YOUR GOAL = Please repeat the listing below exactly, but do not include its pictures.

■ ■ ■

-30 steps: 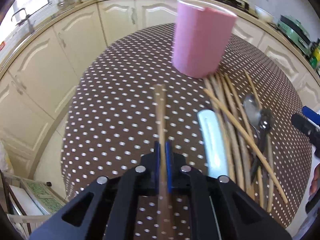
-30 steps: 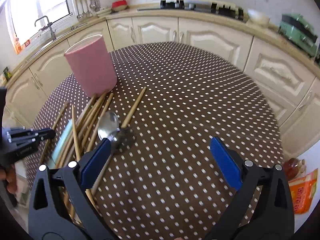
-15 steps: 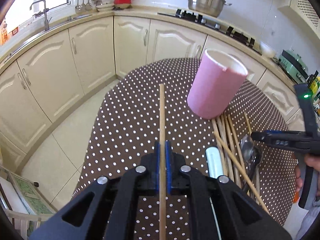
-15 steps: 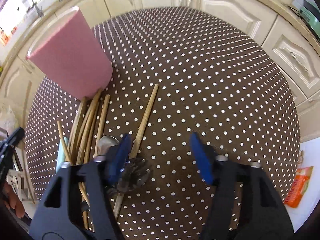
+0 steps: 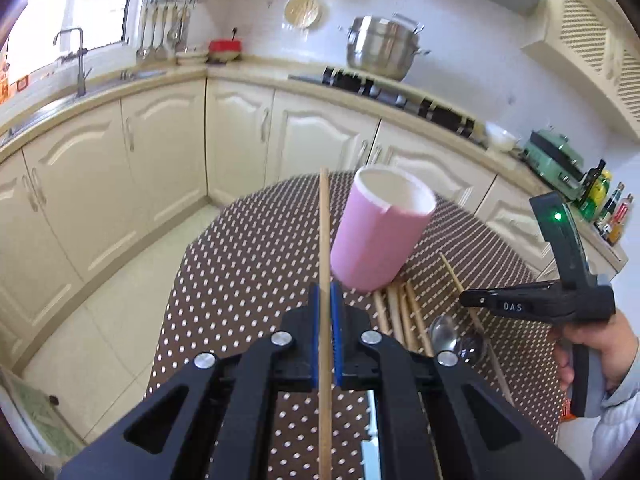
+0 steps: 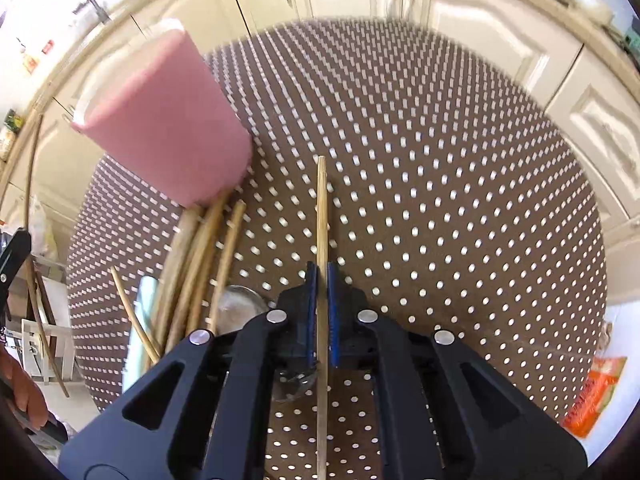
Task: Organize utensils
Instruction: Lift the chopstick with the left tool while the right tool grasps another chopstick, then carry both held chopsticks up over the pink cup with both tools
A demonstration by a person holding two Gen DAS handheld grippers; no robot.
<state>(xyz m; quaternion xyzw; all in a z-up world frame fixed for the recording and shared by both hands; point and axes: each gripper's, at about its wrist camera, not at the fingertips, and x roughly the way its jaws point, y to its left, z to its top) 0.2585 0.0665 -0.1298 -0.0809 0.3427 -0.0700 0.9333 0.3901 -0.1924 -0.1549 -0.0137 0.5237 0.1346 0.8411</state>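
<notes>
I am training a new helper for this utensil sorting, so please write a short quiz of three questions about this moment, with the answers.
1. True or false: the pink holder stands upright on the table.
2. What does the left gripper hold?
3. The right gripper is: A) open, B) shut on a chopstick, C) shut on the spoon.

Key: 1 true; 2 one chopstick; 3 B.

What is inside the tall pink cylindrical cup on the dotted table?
In the left wrist view the pink cylindrical cup shows only its white rim and upper inner wall, with no utensil sticking out. Its bottom is hidden, so contents there cannot be ruled out.
</notes>
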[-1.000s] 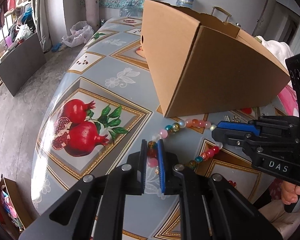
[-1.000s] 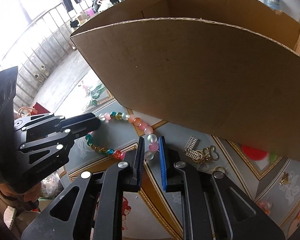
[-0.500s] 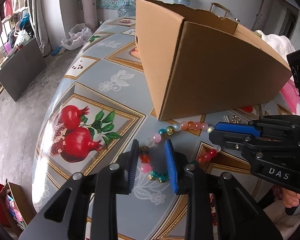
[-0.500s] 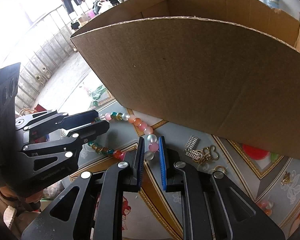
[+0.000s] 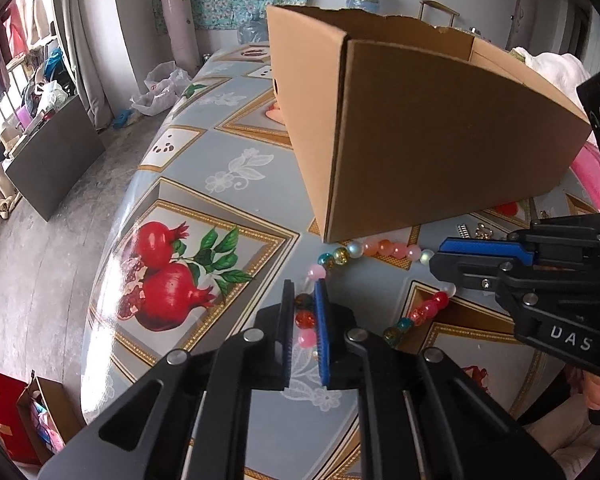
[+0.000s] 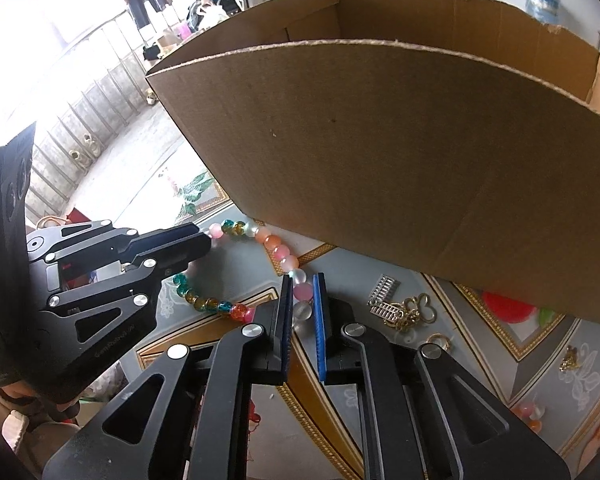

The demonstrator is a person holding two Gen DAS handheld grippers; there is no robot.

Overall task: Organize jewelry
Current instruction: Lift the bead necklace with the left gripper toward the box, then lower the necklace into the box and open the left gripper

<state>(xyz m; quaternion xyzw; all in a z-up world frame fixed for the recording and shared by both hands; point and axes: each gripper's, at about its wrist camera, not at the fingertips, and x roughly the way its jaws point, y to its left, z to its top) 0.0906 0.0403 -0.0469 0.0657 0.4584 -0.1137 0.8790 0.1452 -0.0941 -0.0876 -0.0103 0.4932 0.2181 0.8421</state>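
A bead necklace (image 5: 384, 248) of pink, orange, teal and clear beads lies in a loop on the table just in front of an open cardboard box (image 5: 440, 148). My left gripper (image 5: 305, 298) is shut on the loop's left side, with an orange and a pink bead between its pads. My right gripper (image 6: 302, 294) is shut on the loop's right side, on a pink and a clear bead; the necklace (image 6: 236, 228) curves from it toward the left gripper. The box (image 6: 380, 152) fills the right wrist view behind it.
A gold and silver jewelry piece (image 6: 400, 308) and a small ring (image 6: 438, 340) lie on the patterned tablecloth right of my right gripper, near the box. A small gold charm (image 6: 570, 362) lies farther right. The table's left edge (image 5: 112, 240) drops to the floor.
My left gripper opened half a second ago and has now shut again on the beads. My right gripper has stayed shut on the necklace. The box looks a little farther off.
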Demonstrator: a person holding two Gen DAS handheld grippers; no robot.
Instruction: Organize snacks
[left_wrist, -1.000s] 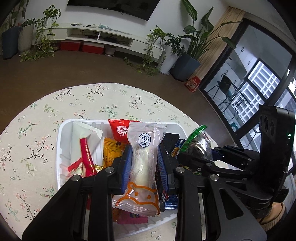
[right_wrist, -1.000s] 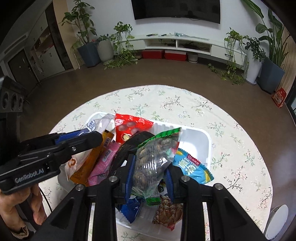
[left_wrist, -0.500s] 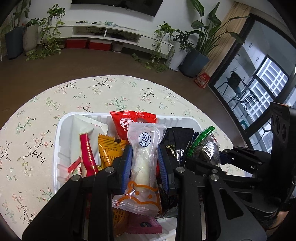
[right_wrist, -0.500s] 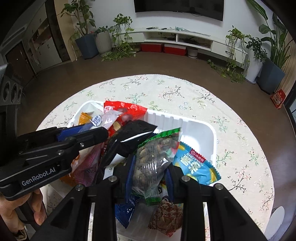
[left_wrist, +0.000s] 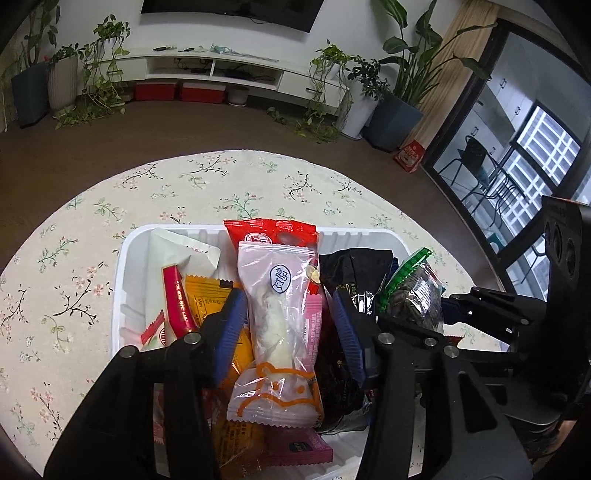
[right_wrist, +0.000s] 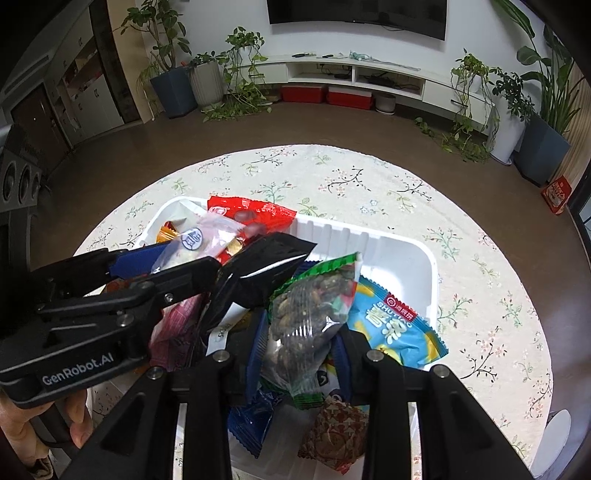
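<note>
A white tray (left_wrist: 122, 266) on the round floral table holds several snack packs. My left gripper (left_wrist: 286, 328) is open, its blue pads apart on either side of a clear pack with a white roll (left_wrist: 280, 317), which lies on the pile in the tray. It also shows in the right wrist view (right_wrist: 207, 236). My right gripper (right_wrist: 301, 339) is shut on a clear green-topped pack of dark nuts (right_wrist: 310, 321), held over the tray's right part; that pack shows in the left wrist view (left_wrist: 413, 291). A black pack (right_wrist: 258, 273) lies between the two grippers.
The tray (right_wrist: 406, 251) also holds a red pack (left_wrist: 269, 232), an orange pack (left_wrist: 207, 295), a blue pack (right_wrist: 391, 325) and a brown pack (right_wrist: 332, 439). The floral tablecloth (left_wrist: 221, 184) surrounds the tray. Beyond lie brown floor, plants and a TV shelf.
My left gripper has opened and let go of the clear roll pack, which now rests in the tray. Both grippers have moved lower and nearer over the tray.
</note>
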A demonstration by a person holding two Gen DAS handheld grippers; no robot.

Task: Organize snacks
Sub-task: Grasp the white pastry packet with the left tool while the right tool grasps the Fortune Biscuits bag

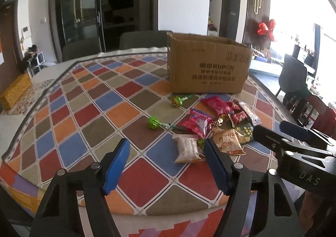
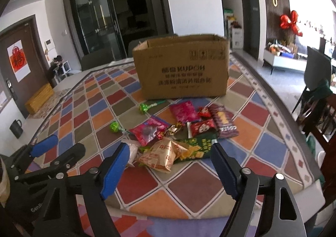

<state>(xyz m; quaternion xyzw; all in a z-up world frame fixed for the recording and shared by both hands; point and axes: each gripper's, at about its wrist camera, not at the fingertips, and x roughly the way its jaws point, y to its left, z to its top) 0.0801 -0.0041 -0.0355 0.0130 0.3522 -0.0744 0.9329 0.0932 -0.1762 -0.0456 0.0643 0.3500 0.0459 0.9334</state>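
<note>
A pile of snack packets lies on the checkered tablecloth (image 1: 88, 110) in front of an open cardboard box (image 1: 208, 64), which also shows in the right wrist view (image 2: 182, 68). The pile holds pink bags (image 2: 184, 110), red packets (image 2: 201, 126), a green bag (image 2: 199, 146), a tan packet (image 2: 161, 156), a white packet (image 1: 187, 149) and two green lollipops (image 1: 154, 122) (image 2: 145, 107). My left gripper (image 1: 167, 165) is open and empty, just short of the white packet. My right gripper (image 2: 170, 170) is open and empty, just short of the tan packet.
A yellow box (image 1: 15, 92) sits at the table's far left edge. A black mug (image 2: 15, 128) stands on the floor to the left. Dark chairs (image 2: 317, 73) stand to the right of the table, and more chairs (image 1: 84, 47) behind it.
</note>
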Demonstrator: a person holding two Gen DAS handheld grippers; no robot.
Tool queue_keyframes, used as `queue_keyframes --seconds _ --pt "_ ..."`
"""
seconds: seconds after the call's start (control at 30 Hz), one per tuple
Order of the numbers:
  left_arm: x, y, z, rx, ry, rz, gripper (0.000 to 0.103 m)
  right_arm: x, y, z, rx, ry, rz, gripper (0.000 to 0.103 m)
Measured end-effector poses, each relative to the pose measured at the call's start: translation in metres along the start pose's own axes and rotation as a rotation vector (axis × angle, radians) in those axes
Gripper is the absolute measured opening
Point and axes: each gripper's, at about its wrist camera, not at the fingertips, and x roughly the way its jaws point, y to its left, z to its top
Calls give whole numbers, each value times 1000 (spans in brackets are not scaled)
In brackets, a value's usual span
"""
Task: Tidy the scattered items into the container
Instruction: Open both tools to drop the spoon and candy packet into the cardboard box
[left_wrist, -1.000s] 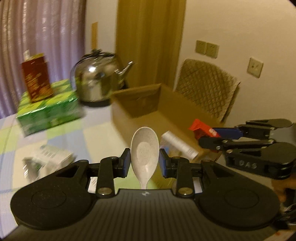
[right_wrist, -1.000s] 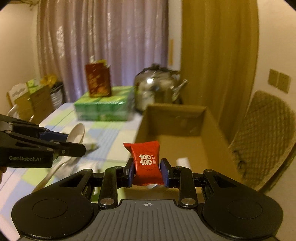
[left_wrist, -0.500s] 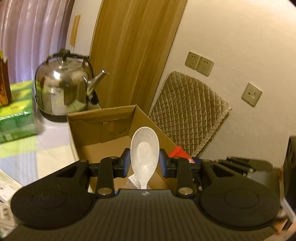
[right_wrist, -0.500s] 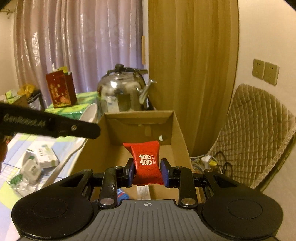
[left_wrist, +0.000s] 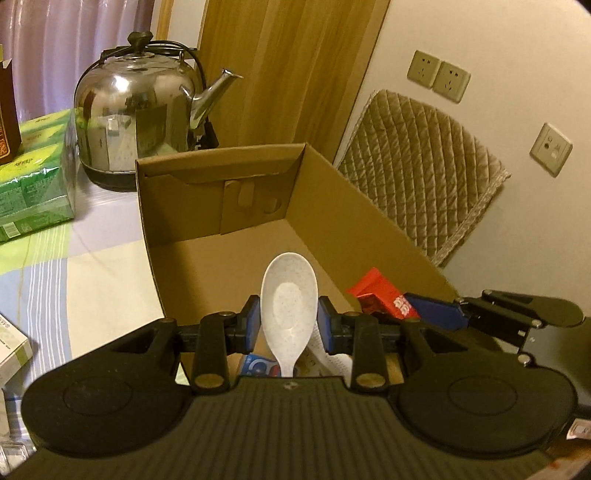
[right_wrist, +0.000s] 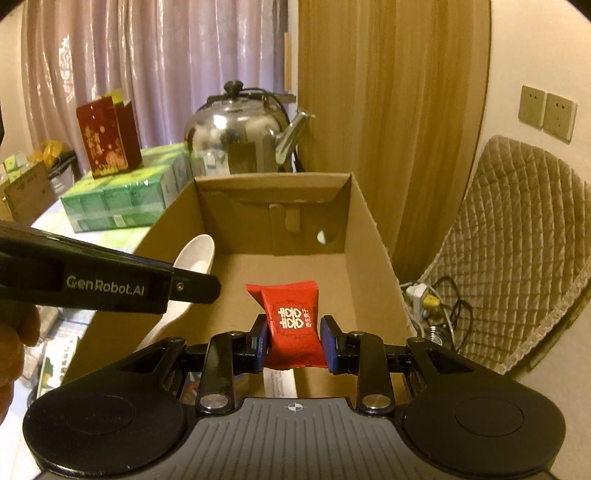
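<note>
Both grippers have advanced over the cardboard box (right_wrist: 373, 236), left gripper (left_wrist: 289, 326) pinching the spoon (left_wrist: 289, 306), right gripper (right_wrist: 294, 341) the red packet (right_wrist: 291, 317).

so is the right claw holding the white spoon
No, the right claw is shut on a red packet; the white spoon sits in the left claw.

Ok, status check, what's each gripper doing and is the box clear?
Left gripper shut on white speckled plastic spoon. Right gripper shut on red foil snack packet. Both over open brown cardboard box. Nothing in the way.
</note>
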Motion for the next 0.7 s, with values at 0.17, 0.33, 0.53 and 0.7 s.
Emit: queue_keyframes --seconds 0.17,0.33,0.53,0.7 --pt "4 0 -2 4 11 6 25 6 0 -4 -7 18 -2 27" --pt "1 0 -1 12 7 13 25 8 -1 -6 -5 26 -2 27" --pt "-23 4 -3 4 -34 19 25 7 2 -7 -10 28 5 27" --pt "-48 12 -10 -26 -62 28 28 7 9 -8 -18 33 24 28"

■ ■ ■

OUTPUT =
-30 steps: 
-30 steps: 
-15 steps: 
-15 steps: 
+0 steps: 
+0 steps: 
Task: Organize utensils
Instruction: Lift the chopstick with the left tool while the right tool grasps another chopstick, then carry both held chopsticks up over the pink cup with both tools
A demonstration by a person holding two Gen DAS handheld grippers; no robot.
<state>(xyz m; quaternion xyzw; all in a z-up world frame fixed for the recording and shared by both hands; point and axes: each gripper's, at about its wrist camera, not at the fingertips, and x roughly the way its jaws point, y to its left, z to its top) 0.2585 0.0665 -0.1298 -0.0809 0.3427 -0.0700 0.9333 0.3901 -0.1924 -0.1549 -0.0137 0.5237 0.1346 0.8411</state>
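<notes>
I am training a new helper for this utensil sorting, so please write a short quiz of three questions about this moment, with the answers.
1. True or false: the pink holder stands upright on the table.
2. What does the left gripper hold?
3. The right gripper is: A) open, B) shut on a chopstick, C) shut on the spoon.

Key: 1 true; 2 one chopstick; 3 B.

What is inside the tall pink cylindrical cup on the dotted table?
In the left wrist view the pink cylindrical cup shows only its white rim and upper inner wall, with no utensil sticking out. Its bottom is hidden, so contents there cannot be ruled out.
</notes>
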[-1.000s] 
[-1.000s] 
[-0.500s] 
[-0.500s] 
[+0.000s] 
[+0.000s] 

The demonstrator is a person holding two Gen DAS handheld grippers; there is no robot.

Overall task: Organize jewelry
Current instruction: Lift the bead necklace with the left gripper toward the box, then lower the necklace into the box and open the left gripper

<state>(xyz m; quaternion xyzw; all in a z-up world frame fixed for the recording and shared by both hands; point and axes: each gripper's, at about its wrist camera, not at the fingertips, and x roughly the way its jaws point, y to its left, z to its top) 0.0906 0.0403 -0.0469 0.0657 0.4584 -0.1137 0.8790 0.1452 -0.0941 -0.0876 -0.0103 0.4932 0.2181 0.8421</state>
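A bead necklace (image 5: 384, 248) of pink, orange, teal and clear beads lies in a loop on the table just in front of an open cardboard box (image 5: 440, 148). My left gripper (image 5: 305, 298) is shut on the loop's left side, with an orange and a pink bead between its pads. My right gripper (image 6: 302, 294) is shut on the loop's right side, on a pink and a clear bead; the necklace (image 6: 236, 228) curves from it toward the left gripper. The box (image 6: 380, 152) fills the right wrist view behind it.
A gold and silver jewelry piece (image 6: 400, 308) and a small ring (image 6: 438, 340) lie on the patterned tablecloth right of my right gripper, near the box. A small gold charm (image 6: 570, 362) lies farther right. The table's left edge (image 5: 112, 240) drops to the floor.
My left gripper opened half a second ago and has now shut again on the beads. My right gripper has stayed shut on the necklace. The box looks a little farther off.
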Demonstrator: a person holding two Gen DAS handheld grippers; no robot.
Instruction: Organize snacks
[left_wrist, -1.000s] 
[right_wrist, -1.000s] 
[left_wrist, -0.500s] 
[right_wrist, -0.500s] 
[left_wrist, +0.000s] 
[right_wrist, +0.000s] 
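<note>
A white tray (left_wrist: 122, 266) on the round floral table holds several snack packs. My left gripper (left_wrist: 286, 328) is open, its blue pads apart on either side of a clear pack with a white roll (left_wrist: 280, 317), which lies on the pile in the tray. It also shows in the right wrist view (right_wrist: 207, 236). My right gripper (right_wrist: 301, 339) is shut on a clear green-topped pack of dark nuts (right_wrist: 310, 321), held over the tray's right part; that pack shows in the left wrist view (left_wrist: 413, 291). A black pack (right_wrist: 258, 273) lies between the two grippers.
The tray (right_wrist: 406, 251) also holds a red pack (left_wrist: 269, 232), an orange pack (left_wrist: 207, 295), a blue pack (right_wrist: 391, 325) and a brown pack (right_wrist: 332, 439). The floral tablecloth (left_wrist: 221, 184) surrounds the tray. Beyond lie brown floor, plants and a TV shelf.
My left gripper has opened and let go of the clear roll pack, which now rests in the tray. Both grippers have moved lower and nearer over the tray.
</note>
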A demonstration by a person holding two Gen DAS handheld grippers; no robot.

Task: Organize snacks
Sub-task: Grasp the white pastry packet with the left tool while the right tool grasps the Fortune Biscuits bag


<state>(xyz m; quaternion xyzw; all in a z-up world frame fixed for the recording and shared by both hands; point and axes: each gripper's, at about its wrist camera, not at the fingertips, and x roughly the way its jaws point, y to its left, z to its top) 0.0801 -0.0041 -0.0355 0.0130 0.3522 -0.0744 0.9329 0.0932 -0.1762 -0.0456 0.0643 0.3500 0.0459 0.9334</state>
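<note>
A pile of snack packets lies on the checkered tablecloth (image 1: 88, 110) in front of an open cardboard box (image 1: 208, 64), which also shows in the right wrist view (image 2: 182, 68). The pile holds pink bags (image 2: 184, 110), red packets (image 2: 201, 126), a green bag (image 2: 199, 146), a tan packet (image 2: 161, 156), a white packet (image 1: 187, 149) and two green lollipops (image 1: 154, 122) (image 2: 145, 107). My left gripper (image 1: 167, 165) is open and empty, just short of the white packet. My right gripper (image 2: 170, 170) is open and empty, just short of the tan packet.
A yellow box (image 1: 15, 92) sits at the table's far left edge. A black mug (image 2: 15, 128) stands on the floor to the left. Dark chairs (image 2: 317, 73) stand to the right of the table, and more chairs (image 1: 84, 47) behind it.
</note>
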Demonstrator: a person holding two Gen DAS handheld grippers; no robot.
Tool queue_keyframes, used as `queue_keyframes --seconds _ --pt "_ ..."`
"""
seconds: seconds after the call's start (control at 30 Hz), one per tuple
Order of the numbers:
  left_arm: x, y, z, rx, ry, rz, gripper (0.000 to 0.103 m)
  right_arm: x, y, z, rx, ry, rz, gripper (0.000 to 0.103 m)
Measured end-effector poses, each relative to the pose measured at the call's start: translation in metres along the start pose's own axes and rotation as a rotation vector (axis × angle, radians) in those axes
Gripper is the absolute measured opening
Point and axes: each gripper's, at about its wrist camera, not at the fingertips, and x roughly the way its jaws point, y to its left, z to its top
Calls give whole numbers, each value times 1000 (spans in brackets are not scaled)
In brackets, a value's usual span
"""
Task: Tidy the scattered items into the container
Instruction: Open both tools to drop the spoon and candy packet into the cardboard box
[left_wrist, -1.000s] 
[right_wrist, -1.000s] 
[left_wrist, -0.500s] 
[right_wrist, -0.500s] 
[left_wrist, +0.000s] 
[right_wrist, +0.000s] 
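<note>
Both grippers have advanced over the cardboard box (right_wrist: 373, 236), left gripper (left_wrist: 289, 326) pinching the spoon (left_wrist: 289, 306), right gripper (right_wrist: 294, 341) the red packet (right_wrist: 291, 317).

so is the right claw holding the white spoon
No, the right claw is shut on a red packet; the white spoon sits in the left claw.

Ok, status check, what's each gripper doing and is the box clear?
Left gripper shut on white speckled plastic spoon. Right gripper shut on red foil snack packet. Both over open brown cardboard box. Nothing in the way.
</note>
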Motion for the next 0.7 s, with values at 0.17, 0.33, 0.53 and 0.7 s.
Emit: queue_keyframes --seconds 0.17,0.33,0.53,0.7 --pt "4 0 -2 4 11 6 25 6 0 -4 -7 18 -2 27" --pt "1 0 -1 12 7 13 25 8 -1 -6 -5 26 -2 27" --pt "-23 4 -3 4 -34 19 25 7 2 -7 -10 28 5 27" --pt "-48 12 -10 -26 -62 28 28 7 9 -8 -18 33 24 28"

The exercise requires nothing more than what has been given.